This week, a video emerged showing more than a dozen Israeli special forces disguised as Palestinian civilians entering Ibn Sina Hospital in the West Bank city of Jenin and assassinating three Palestinian men, two of them brothers. spread on social media.
During the surgery, they attacked and terrorized hospital staff and other patients. Video shows them forcing bystanders to kneel at gunpoint.
Witnesses say there were no attempts to arrest the men and that they were shot while they were sleeping. One of the men was paralyzed in an Israeli airstrike on a cemetery in Jenin in November and was being treated for a spinal cord injury. A hospital spokesperson said the hospital had been attacked many times in the past, but this was the first time an assassination had occurred on hospital grounds.
But this has happened before elsewhere in the West Bank. In 2015, undercover Israeli special forces soldiers invaded a hospital in Hebron, arrested a wounded Palestinian, killed his cousin, and threatened hospital staff at gunpoint.
These secret forces are colloquially known as “mustalabim,” an Arabic word that literally means “those who live among the Arabs.” In this context, it is used for Israeli operatives who infiltrate Palestinian communities or disguise themselves as Palestinians to gather intelligence or carry out operations.
Since 1948, this unit has been made up of operatives, usually of Jewish and Arab background, who are trained to speak Palestinian Arabic, understand Palestinian customs, and dress to blend in with the Palestinian people. ing. They usually infiltrate protests to create an atmosphere of chaos and paranoia, but they also sometimes participate in special operations, such as at Jenin Hospital.
In December, a Médecins Sans Frontières (MSF) report noted an “alarming” increase in attacks on health services in Jenin, including the obstruction of ambulances and the use of tear gas on medical facilities. Access to hospitals has become so difficult that Palestinians in the Jenin refugee camp have had to set up “trauma stabilization points,” or temporary clinics where medical volunteers provide first aid and treat severe trauma. lost.
Other parts of the West Bank also saw deliberate disruption to health services. There have been several incidents where Palestinian ambulances have been unable to reach seriously injured people and medical staff have been detained for long periods of time. The situation has worsened since October, with an increase in the number of checkpoints and road closures across the West Bank.
MSF's report details what Palestinians have known for years. In short, far from being an isolated incident, the Israeli regime's attacks on Palestinian health care are systematic and part of a broader policy to prevent Palestinians from accessing medical care and life-saving treatment.

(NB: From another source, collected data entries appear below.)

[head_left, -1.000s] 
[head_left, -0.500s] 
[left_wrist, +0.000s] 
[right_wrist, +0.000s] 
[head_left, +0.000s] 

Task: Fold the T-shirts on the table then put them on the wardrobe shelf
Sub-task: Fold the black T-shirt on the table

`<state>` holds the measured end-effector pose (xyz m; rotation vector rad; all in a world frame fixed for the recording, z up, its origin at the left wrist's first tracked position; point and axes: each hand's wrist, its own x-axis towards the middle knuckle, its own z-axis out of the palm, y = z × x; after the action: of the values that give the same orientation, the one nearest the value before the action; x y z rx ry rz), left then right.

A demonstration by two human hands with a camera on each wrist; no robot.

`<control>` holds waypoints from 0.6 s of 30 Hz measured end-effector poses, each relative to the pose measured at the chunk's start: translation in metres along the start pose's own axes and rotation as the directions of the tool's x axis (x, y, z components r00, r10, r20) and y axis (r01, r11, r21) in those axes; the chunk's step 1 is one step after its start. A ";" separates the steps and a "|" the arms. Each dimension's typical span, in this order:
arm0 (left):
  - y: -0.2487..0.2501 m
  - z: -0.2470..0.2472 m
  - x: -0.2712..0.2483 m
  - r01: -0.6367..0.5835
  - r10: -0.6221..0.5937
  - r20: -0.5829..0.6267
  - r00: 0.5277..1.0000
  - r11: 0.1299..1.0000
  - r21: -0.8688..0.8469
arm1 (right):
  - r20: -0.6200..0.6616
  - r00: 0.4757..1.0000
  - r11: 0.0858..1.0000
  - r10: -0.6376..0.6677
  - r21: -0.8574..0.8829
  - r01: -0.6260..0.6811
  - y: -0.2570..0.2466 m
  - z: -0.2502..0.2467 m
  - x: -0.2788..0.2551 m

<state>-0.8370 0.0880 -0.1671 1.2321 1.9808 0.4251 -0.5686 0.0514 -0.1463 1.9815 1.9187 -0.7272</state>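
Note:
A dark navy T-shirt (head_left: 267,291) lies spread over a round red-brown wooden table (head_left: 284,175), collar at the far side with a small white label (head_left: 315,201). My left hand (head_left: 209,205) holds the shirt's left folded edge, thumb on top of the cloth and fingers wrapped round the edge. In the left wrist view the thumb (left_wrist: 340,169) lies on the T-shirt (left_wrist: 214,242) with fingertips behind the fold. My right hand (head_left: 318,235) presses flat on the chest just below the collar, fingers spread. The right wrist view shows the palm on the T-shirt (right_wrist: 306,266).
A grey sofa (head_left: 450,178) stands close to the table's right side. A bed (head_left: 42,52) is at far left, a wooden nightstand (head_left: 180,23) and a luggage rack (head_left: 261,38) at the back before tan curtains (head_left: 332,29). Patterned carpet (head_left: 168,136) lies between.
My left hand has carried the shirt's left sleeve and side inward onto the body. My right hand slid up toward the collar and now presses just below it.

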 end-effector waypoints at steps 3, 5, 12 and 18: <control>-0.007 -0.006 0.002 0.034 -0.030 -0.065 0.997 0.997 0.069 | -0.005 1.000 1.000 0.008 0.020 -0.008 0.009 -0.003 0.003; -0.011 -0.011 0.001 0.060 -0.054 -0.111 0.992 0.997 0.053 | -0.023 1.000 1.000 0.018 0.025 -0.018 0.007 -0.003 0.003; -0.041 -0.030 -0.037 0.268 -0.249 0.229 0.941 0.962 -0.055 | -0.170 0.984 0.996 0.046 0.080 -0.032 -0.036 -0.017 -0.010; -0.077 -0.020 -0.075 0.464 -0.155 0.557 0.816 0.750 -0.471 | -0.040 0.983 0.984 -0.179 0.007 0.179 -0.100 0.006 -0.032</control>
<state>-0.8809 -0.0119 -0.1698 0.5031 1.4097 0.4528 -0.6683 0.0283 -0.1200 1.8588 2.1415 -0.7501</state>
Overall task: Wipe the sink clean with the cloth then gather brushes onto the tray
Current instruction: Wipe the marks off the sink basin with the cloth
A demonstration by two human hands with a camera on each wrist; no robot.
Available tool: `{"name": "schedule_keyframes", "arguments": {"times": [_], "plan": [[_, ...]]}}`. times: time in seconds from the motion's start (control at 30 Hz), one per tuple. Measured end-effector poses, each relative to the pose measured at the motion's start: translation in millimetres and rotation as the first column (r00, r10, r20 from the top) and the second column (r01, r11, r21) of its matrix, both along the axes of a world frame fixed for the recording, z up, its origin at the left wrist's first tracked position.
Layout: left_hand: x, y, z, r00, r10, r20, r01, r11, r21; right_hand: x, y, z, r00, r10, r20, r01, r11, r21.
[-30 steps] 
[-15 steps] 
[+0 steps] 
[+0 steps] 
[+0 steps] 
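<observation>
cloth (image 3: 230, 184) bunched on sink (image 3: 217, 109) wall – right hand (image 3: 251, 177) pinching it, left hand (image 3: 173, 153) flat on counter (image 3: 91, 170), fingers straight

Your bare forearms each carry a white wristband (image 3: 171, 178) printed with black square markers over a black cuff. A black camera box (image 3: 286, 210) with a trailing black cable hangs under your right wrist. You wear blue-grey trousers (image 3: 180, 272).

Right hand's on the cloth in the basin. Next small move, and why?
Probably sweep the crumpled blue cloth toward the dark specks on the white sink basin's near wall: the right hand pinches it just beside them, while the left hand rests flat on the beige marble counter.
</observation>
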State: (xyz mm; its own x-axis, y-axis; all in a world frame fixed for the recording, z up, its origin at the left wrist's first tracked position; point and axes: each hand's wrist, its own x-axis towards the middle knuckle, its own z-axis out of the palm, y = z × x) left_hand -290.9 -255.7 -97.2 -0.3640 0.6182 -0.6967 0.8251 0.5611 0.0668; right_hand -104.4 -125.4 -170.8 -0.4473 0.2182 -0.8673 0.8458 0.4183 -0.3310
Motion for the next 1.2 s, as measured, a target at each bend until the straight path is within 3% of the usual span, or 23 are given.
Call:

In fact, even before the genocide, the Gaza Strip's health system was in gradual decline as a result of the Israeli blockade, which severely restricted imports of medical equipment and medicines, among other things. As a result, many important and life-saving treatments, such as chemotherapy, were not available. Palestinians in Gaza were forced to apply for (and were often denied) permission for such life-saving treatment in Jerusalem and elsewhere.
Before the genocide began, the health sector in Gaza and other parts of occupied Palestine was already in a state of permanent crisis. Now, the Israeli regime's targeting of Palestinian health care has become even more explicit.
Tlalen Mofokeng, the UN special rapporteur on the right to health, said that in Gaza “medical practice is under attack”. This is no exaggeration, as there have been well over 600 attacks on medical facilities since October.
In November, Gaza's main hospital, al-Shifa, came under a brutal siege, with parts of the hospital shelled, staff abducted and interrogated, and fuel for lifesaving machines deprived.
The Israeli regime claimed that the hospital was located on the roof of Hamas's command center, but this claim provided no evidence and was widely disproved by mainstream media.
After the siege, the World Health Organization visited the site and called the hospital a “death zone.” Most hospitals in Gaza, including al-Shifa, have also dug temporary graves on the grounds of medical facilities, turning them into mass graves, as it is too dangerous to bury the dead outdoors. There are no functioning hospitals left in northern Gaza. In the south, all remaining hospitals are under heavy attack and shelling by Israeli ground forces.
Under international law, hospitals and medical facilities are considered protected spaces, and attacking them is considered a war crime. But this doesn't really matter to the Israeli regime, which has had impunity for such crimes for decades. It also doesn't seem to matter much to much of the mainstream media, which rarely mentions that these attacks are war crimes. In fact, their reporting on the Jenin hospital attack does not mention this, nor does it discuss the context of Israel's systematic attack on Palestinian healthcare.
The views expressed in this article are the author's own and do not necessarily reflect the editorial stance of Al Jazeera.